::: INFORMATION PROVIDED
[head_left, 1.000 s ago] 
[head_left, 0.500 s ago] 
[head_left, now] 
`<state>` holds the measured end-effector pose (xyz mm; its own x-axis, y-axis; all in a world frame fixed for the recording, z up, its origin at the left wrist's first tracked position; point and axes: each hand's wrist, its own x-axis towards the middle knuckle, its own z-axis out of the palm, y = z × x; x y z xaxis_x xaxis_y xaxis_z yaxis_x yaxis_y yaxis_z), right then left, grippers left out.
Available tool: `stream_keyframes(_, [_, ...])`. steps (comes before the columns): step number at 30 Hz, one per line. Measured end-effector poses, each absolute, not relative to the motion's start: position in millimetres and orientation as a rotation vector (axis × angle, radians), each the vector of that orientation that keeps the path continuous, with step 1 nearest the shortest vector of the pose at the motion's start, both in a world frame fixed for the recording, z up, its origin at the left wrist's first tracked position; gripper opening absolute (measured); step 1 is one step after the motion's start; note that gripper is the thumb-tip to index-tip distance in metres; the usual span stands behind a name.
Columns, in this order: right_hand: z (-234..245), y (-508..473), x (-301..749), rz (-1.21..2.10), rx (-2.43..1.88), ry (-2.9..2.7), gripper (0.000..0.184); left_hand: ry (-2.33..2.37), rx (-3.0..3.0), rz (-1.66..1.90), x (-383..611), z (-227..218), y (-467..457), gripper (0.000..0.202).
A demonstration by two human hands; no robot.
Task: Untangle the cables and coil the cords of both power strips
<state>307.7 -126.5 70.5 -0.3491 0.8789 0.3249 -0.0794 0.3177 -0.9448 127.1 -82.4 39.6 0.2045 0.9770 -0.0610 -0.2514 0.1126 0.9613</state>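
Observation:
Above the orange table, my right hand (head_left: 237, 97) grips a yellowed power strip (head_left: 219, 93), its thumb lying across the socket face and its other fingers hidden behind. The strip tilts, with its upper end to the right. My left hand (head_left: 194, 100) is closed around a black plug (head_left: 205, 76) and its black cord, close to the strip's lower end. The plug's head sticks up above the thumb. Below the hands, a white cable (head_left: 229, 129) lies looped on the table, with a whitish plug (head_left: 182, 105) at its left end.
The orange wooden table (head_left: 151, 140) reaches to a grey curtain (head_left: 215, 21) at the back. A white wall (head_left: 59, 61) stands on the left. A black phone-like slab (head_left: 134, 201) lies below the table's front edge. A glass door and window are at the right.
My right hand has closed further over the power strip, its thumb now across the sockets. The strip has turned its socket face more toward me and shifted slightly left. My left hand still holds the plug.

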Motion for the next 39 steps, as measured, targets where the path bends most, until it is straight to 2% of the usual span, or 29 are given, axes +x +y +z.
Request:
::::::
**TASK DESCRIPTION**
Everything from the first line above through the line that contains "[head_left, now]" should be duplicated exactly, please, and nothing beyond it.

**ANSWER FOR THIS EXERCISE**
[head_left, 1.000 s ago] 
[head_left, 0.500 s ago] 
[head_left, now] 

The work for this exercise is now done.